The issue with aDNA extraction is simply that DNA is a very complex structure that degrades as soon as the organism dies due to bacteria that cause the corpse to decompose. This is accelerated if the DNA is exposed to "the elements", and by any chemicals that might be present (such as embalming fluid). The oldest specimens that have yielded aDNA tend to be found in cool dry climates at high altitudes that helped retard the bacterial action and kept the DNA away from heat and moisture.
The Y-chromosome is almost 60 million base pairs long and there is only one per cell. DNA analysis of the Y depends on extracting enough DNA from certain regions within those 60 million base pairs for analysis. For highly degraded remains, it's highly unlikely that enough of the right Y survives for analysis.
There is a much better chance of recovering enough mitochondrial DNA (mtDNA) for an identification. This makes it easier for the laboratory to extract usable DNA, but a lot harder on the genealogists looking for the family reference, as you have to follow the female line. There are up to 1,000 mitochondria per cell, each with five to ten copies of its own 16,569 base-pairs genome. Therefore, there can be as many as 10,000 copies per cell of the mtDNA genome. This results in a much higher probability of recovering mtDNA from severely degraded remains.
Embalming creates further problems. The formaldehyde found in embalming fluid not only denatures DNA, but also causes DNA strands to cross link to themselves and other strands of DNA, much like a wadded up ball of duct tape. The damage is permanent. The formaldehyde oxidizes to paraformaldehyde, which can inhibit the Proteinase K used during the extraction. So for embalmed remains, the extraction of aDNA must overcome the issues of degradation by bacterial action involved in decomposition and degradation due to exposure to the elements, in addition to the inhibition of the extraction process by the presence of oxidized formaldehyde. There have been protocols developed to try to break the cross-links formed by the formaldehyde. These involve microwaving and temperature cycling bone powder. Unfortunately, for very fragile specimens, this protocol can destroy the DNA as well. What has been more successful is to soak the bone powder in a PBS solution that allows the paraformaldehyde to float to the top, with the bone powder sinking to the bottom. Once the paraformaldehyde is removed, the remaining bone powder is dissolved with a demineralization process, releasing DNA that is hiding deep in the bone matrix that has not been affected by the embalming process. This can double the yield of aDNA.
The best place to look for aDNA is in the petrous bone. Teeth are also favoured for ancient DNA. Enamel is the hardest substance in the body and although it does not contain DNA, it provides physical protection to the dentine within it and helps to protect the DNA in the dentine.

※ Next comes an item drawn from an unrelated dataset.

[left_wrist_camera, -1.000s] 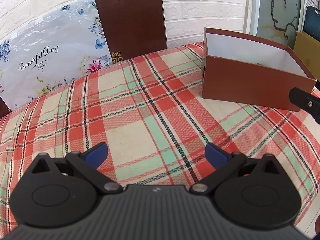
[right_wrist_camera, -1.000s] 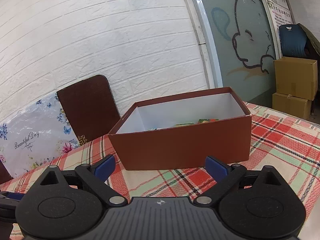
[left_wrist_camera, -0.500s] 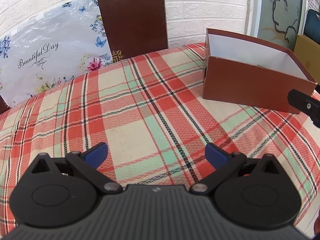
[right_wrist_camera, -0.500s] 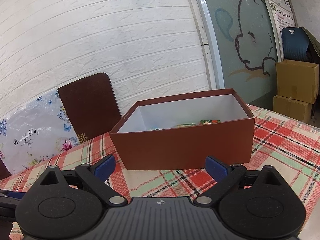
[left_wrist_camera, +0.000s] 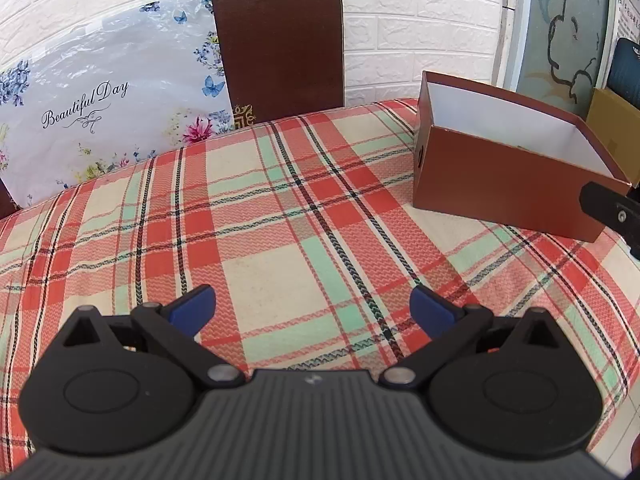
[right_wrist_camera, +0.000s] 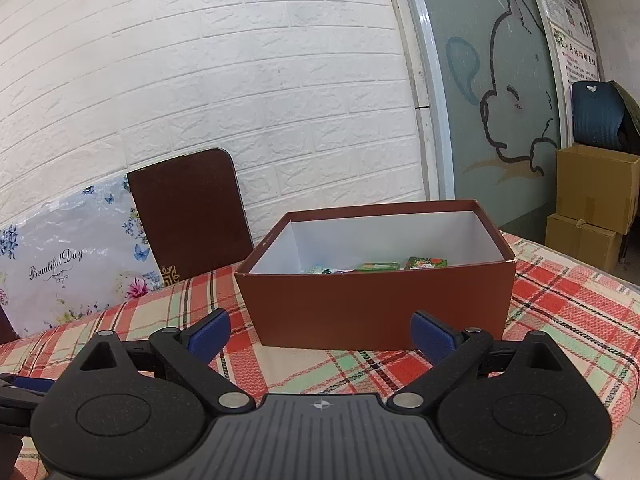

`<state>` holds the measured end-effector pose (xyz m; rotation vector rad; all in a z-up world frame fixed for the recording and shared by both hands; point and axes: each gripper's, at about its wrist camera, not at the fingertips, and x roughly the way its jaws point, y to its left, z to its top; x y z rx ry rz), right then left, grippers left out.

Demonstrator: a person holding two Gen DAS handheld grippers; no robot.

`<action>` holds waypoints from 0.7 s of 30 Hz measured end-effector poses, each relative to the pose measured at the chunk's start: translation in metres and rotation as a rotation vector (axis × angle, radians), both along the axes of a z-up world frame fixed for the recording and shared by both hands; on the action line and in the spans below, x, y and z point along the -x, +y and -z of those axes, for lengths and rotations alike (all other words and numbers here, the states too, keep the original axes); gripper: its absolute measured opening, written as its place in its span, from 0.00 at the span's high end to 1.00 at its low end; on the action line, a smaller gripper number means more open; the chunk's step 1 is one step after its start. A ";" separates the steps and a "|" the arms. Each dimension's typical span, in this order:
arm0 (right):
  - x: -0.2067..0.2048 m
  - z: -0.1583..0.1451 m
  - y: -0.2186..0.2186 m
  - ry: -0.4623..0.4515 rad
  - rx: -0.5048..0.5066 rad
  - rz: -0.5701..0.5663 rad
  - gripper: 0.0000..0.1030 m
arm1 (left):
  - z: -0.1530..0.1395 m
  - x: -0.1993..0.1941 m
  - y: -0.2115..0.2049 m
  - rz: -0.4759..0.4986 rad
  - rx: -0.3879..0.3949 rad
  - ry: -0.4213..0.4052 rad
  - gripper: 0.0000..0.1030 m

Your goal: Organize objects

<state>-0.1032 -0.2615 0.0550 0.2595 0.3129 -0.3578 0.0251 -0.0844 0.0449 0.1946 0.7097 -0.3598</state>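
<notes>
A brown cardboard box with a white inside stands on the plaid tablecloth, straight ahead in the right wrist view and at the right in the left wrist view. Several small green and red packets lie in its bottom, mostly hidden by the near wall. My right gripper is open and empty, a short way in front of the box. My left gripper is open and empty above bare cloth, left of the box. A black part of the right gripper shows at the right edge of the left wrist view.
A dark brown chair back stands behind the table against a white brick wall. A floral plastic bag reading "Beautiful Day" leans beside it. Cardboard boxes and a dark blue chair stand at the far right.
Both grippers have risen and drawn back slightly, so the box looks lower and a bit smaller in each view. Both stay open.
</notes>
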 end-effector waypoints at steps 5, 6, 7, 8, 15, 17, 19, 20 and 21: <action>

Any other dense compact bone, such as a femur or another long bone, can also be used.
- Marx V (2017). Genetics: new tales from ancient DNA. Nature Methods 14: 771-774. Published online 24 July 2017. An overview of current ancient DNA methdology and findings.

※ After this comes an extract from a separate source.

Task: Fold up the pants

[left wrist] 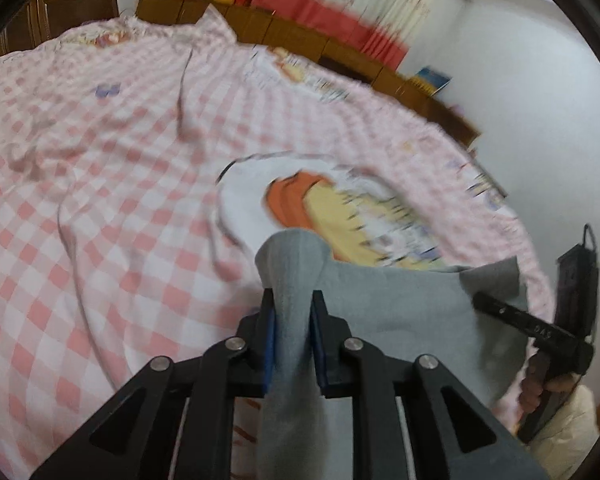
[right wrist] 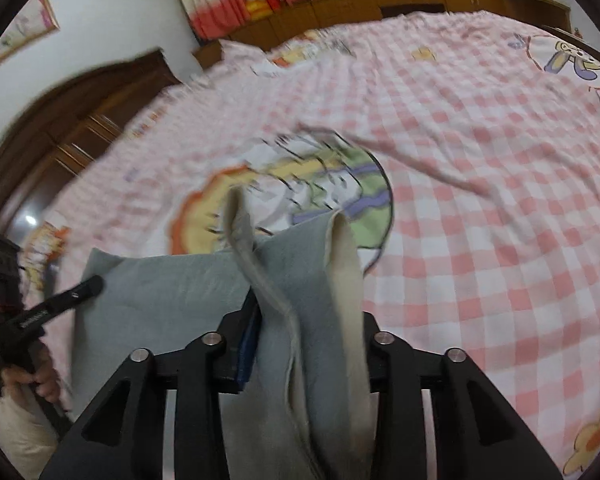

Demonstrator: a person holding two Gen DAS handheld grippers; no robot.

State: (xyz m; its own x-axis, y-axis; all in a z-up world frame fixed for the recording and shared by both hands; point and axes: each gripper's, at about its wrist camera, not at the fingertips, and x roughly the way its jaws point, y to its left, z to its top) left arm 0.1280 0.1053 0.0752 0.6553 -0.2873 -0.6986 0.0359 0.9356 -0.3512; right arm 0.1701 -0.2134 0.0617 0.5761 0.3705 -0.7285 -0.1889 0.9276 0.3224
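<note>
— What's the room like from where you stand?

— A bed under a pink-and-white checked sheet with cartoon prints (rumpled, a few long creases). Behind it a low wooden cabinet runs along the wall, with red-banded curtains above, and a dark wardrobe off at nine o'clock in the right wrist view. Everything is a bit smeared with blur.

— And the pants?

— Grey pants, stretched between the two tools above the sheet. In the left wrist view the left gripper is clamped on a bunched fold of them, cloth rising at twelve o'clock from the jaws and spreading toward three o'clock, where the right gripper meets the far edge.

— Is the right one gripping too?

— Yes; in its own view the pants sit pinched between its jaws, a pale lining strip showing (the right finger is hidden under cloth). The left gripper shows at nine o'clock, on the pants' other corner.
</note>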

- Hansen HH , Damgaard PB , Margaryan A et al (2017). Comparing ancient DNA preservation in petrous bone and tooth cementum. PLOS One published online 27 January 2017.
- Orlando L, Gilbert MTP, Willerslev E (2015). Reconstructing ancient genomes and epigenomes. Nature Reviews Genetics. Published online 09 June 2015.

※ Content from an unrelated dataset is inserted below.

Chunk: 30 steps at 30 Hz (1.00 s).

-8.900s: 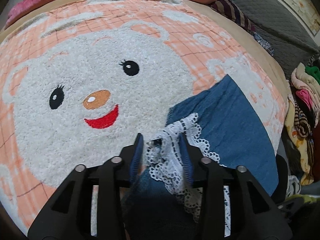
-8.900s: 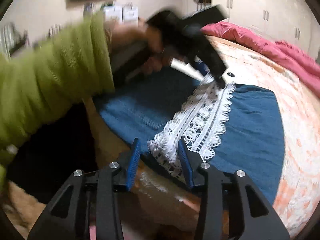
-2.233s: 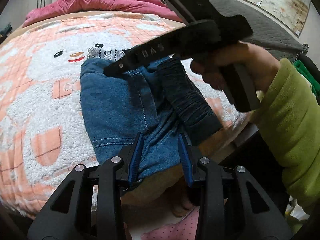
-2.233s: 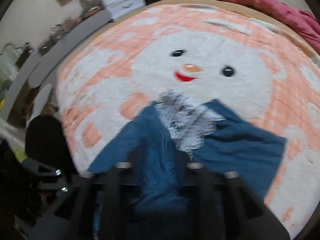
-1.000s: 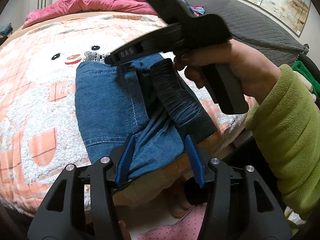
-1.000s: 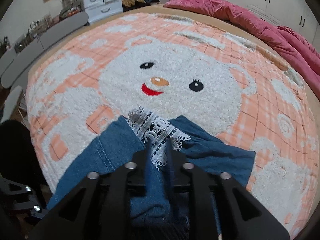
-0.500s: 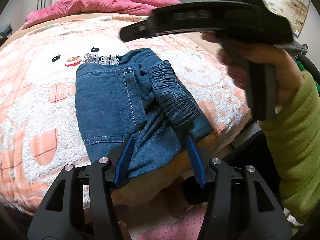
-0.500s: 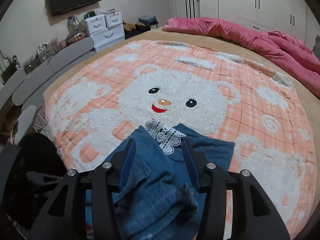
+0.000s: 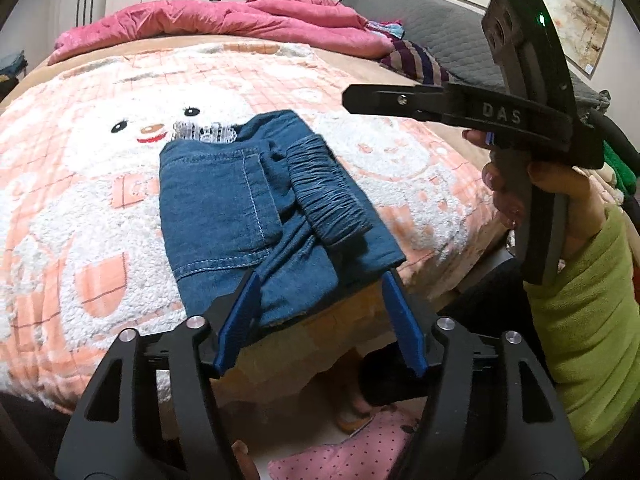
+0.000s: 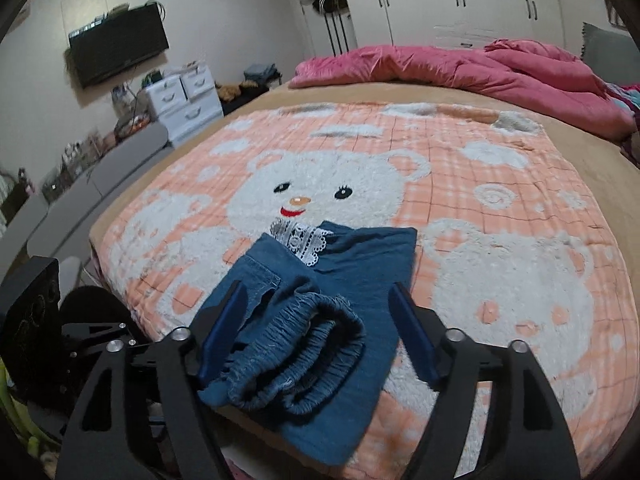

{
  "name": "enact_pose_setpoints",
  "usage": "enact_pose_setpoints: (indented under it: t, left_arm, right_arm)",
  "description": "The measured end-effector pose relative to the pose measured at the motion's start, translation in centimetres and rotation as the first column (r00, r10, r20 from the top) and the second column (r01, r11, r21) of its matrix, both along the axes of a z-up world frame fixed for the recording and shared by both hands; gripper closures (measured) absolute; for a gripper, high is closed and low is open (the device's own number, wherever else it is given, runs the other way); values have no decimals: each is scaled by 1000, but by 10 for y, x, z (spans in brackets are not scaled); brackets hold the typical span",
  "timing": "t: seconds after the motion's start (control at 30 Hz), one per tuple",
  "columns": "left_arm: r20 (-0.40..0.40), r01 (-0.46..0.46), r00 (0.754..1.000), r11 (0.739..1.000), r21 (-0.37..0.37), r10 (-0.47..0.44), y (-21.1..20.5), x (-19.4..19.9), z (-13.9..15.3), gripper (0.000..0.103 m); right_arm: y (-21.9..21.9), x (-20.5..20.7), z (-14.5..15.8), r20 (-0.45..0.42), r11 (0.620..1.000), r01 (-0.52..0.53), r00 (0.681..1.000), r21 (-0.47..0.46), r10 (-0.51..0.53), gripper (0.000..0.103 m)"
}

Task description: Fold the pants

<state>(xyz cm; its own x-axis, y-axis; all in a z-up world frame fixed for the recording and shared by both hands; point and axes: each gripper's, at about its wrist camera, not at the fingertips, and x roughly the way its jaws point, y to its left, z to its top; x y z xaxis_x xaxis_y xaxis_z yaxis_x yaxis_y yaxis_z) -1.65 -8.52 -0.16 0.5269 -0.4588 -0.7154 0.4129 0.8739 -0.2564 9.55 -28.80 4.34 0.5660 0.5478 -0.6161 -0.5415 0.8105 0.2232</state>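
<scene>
One pair of folded denim pants (image 9: 256, 208) sits at the near edge of the bed, on the one bear blanket (image 10: 500, 208), with one pink duvet (image 10: 460, 68) at the far end. Two claws: left claw (image 9: 320, 320) and right claw (image 10: 318, 332) have both just been opening, and both now stand spread, pressing on nothing.

Bear blanket (image 10: 500, 200) covers bed. Pink quilt (image 10: 460, 68) bunched beyond blanket. TV (image 10: 118, 50) on wall left of blanket, white drawers (image 10: 184, 98) below it. Wardrobe (image 10: 460, 0) behind quilt.
</scene>
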Motion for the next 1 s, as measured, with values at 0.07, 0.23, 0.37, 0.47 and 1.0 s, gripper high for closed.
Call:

- Raff, Jennifer (2014). How to tell if an ancient DNA study is legitimate? Violent Metaphors blog, 7 February 2014
- Rohland N and Hofreiter M (2007). Ancient DNA extraction from bones and teeth. Nature Protocols 2 1756-1762.
Published online: 12 July 2007 | doi:10.1038/nprot.2007.247
- Gilbert, M TP; Bandelt H-J, Hofreiter M, Barnes I (2005). Assessing ancient DNA studies. Trends in Ecology and Evolution 20 (10): 541-544.
- Pääbo S. Poinar H, Serre D, Jaenicke-Despres V, Hebler J, Rohland N, Kuch M, Vigilant L, Hofreiter M (2004). Genetic aanalyses from ancient DNA. Annual Review of Genetics 38: 645–679. Includes an overview of the criteria for authenticity.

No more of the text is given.